YOUR GARDEN LANDSCAPING PRIORITIES
When planning a garden landscaping project, there are lots of things to consider. These can seem quite daunting, but if you start with your priorities and the constraints of your plot, many of these decisions will be made for you.
Decide what you want
Make a list of all the things that you would like in your garden. Then number these from 1 to 5 according to which is most important. For example – after dinner drinks area, herb garden by the kitchen door, swing for the children etc.
Your Favourite Things
If you have just moved in, it is worth spending some time getting used to the light and season changes, rather than rushing into a garden landscaping project. If you have lived in your home for some time, you will already know the answers to these questions:
- Where is your favourite place to sit?
- Do you have a favourite tree or plant, that already exist?
- Where is nice to eat breakfast, lunch or dinner in the summer?
- Is there a particularly good view to make the most of?
- Is there an area of lawn where it is nice to play games or sit on a blanket?
- Do you like entertaining? Where in the garden would be best for a BBQ area or an outdoor kitchen with herbs?
- Make a list of plants that you love, then you won’t forget to incorporate them into your design.
- Do you use the garden at all in the winter eg. to access the shed? If so, incorporating a dry path would be useful.
- Do you need separate areas for different activities eg. eating and playing?
- If you have a dog, you might need to think about raised beds or pots to keep it from wrecking everything – likewise for toddlers!
- Where does the light fall at different times of the day?
If you have a long garden, you can break it up by incorporating circles, different ‘rooms’ or a diagonal design. A wide garden might benefit from a patchwork layout. A typical estate garden can feel a bit prison like with fences and brickwork blocking the eyeline. Softening these edges and changing the focal points will alter the perception of your space.
Try to ascertain your preference in terms of planting. Is it formal or informal, cottage, prairie or maybe even tropical style? Maybe you would like a mediterranean garden to remind you of being on holiday? A mural could also help with this.
You can find inspiration online by googling any of these terms. The RHS website is also very helpful here. Once you have decided on a style, plant choices will be easier.
Sketch: This garden is long and thin, so it has been broken up using a diagonal axis. A bench is positioned to receive eastern sun for a morning coffee. A pergola provides privacy from the neighbours, but does not block light to the house windows. There are new raised vegetable beds with a pizza oven for delicious BBQs! There is a large existing apple tree in the centre of the lawn (not shown), this gives an opportunity to hang a swing from the old branches.
Position your Priorities
Get a piece of paper and plot out your existing favourite areas and any access paths that are needed. These are your existing constraints that the design must conform to.
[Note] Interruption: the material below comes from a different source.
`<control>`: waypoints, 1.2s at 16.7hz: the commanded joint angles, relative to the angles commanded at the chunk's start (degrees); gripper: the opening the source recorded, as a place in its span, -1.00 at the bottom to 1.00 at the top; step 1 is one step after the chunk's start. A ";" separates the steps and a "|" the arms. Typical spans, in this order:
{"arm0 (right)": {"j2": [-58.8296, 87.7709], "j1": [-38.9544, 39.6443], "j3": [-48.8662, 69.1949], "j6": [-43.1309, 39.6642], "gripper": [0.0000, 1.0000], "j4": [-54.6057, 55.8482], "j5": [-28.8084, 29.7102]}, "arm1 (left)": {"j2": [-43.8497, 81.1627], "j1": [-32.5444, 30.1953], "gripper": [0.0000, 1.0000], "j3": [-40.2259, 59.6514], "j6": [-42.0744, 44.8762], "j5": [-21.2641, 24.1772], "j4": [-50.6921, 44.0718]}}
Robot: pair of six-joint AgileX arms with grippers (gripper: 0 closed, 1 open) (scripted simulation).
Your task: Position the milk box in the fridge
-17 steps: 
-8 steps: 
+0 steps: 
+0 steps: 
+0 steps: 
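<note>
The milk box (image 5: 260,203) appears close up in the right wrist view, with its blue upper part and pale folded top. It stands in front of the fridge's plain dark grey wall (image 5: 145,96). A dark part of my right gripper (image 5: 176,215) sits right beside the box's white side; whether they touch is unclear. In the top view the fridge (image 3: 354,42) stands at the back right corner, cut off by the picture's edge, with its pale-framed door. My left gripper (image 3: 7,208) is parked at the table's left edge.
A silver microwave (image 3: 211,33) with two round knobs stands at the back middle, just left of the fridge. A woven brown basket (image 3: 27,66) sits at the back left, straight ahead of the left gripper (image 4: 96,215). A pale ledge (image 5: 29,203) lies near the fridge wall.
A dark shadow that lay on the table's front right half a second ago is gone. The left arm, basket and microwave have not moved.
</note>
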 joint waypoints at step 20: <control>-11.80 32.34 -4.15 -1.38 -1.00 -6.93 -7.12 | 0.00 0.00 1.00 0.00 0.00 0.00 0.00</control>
Paths don’t need to be straight though! Keep in mind the different design ideas above. There is lots of room to be creative within these constraints!
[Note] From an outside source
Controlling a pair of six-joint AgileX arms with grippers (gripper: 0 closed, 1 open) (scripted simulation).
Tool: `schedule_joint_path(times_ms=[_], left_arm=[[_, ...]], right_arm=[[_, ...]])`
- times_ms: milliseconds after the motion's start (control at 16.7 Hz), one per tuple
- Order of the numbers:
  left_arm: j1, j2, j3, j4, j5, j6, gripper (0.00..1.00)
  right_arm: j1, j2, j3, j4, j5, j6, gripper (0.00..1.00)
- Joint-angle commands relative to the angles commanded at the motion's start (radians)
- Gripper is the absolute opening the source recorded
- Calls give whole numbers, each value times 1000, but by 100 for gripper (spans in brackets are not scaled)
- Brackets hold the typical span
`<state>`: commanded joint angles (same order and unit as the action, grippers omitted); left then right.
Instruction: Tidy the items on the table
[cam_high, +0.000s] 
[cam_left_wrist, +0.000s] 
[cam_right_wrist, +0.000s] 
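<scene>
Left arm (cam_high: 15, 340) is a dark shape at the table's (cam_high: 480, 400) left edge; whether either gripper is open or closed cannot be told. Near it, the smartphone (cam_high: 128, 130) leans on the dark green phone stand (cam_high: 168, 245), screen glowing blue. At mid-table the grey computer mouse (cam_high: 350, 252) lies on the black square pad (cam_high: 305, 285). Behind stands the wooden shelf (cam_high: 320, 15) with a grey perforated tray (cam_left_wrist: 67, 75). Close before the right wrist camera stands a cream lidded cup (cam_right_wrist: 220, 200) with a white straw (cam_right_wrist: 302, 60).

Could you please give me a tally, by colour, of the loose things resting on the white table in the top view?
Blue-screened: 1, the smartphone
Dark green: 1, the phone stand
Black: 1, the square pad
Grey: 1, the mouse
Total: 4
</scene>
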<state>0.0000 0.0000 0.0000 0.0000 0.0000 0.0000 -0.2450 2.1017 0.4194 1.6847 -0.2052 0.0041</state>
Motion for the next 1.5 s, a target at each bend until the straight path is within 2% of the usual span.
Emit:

If you need help with this, we have a garden design service that will give you a plan to work from.
Then you can position your priorities. For example a herb garden is best positioned near the kitchen, but if that is north facing, you might need to walk a little bit further to reach good daylight. Not all seating areas need to be hard landscaped. You could have a bench on a raised bed filled with fragrant plants for example.
Other things to consider…
The Garden in Winter
Don’t forget about the garden in winter! When most of the plants have died down, you will still be inside looking out. The view from your windows are most important here. A few pots near the back door filled with colourful plants, will cheer up a view. As will a few evergreens and trees for structure.
Privacy vs Light
Are there areas of your garden where you feel overlooked? A well positioned pergola might help to resolve this, or a more temporary solution could be a garden umbrella or shade sail. A well positioned tree or tall trellis with climbing plants could also be a solution.
Think about where you might position some lighting. In our experience solar lighting is not very reliable or long-lasting, it could be wise to include an outdoor electric point in your garden. Some festoon lights hanging from a pergola or tree can make a lovely party space. Or a few placed garden lanterns can create a magical effect. These could be good old fashioned tea lights in glass jars, or church candles in tall glass lanterns.
Complement your house
It’s important that your garden looks good when looking back towards the house from the garden. Think about lining up paths with a door or a window line. Also think about the age of your house, would it suit a contemporary garden or something more traditional? Some quite modern styles can look wonderful against a traditional house and vice versa.
Sketch: This garden is wider. This time we incorporated a circular plan, with gravel paths and stepping stones (a bit zen), linking existing paths to a playhouse and a shed. A new circular seating area will catch the morning sun. It will be a shady spot, surrounded by tropical plants in the middle of the day. Tall bamboo planters continue the tropical feeling and provide extra privacy and cover the fence.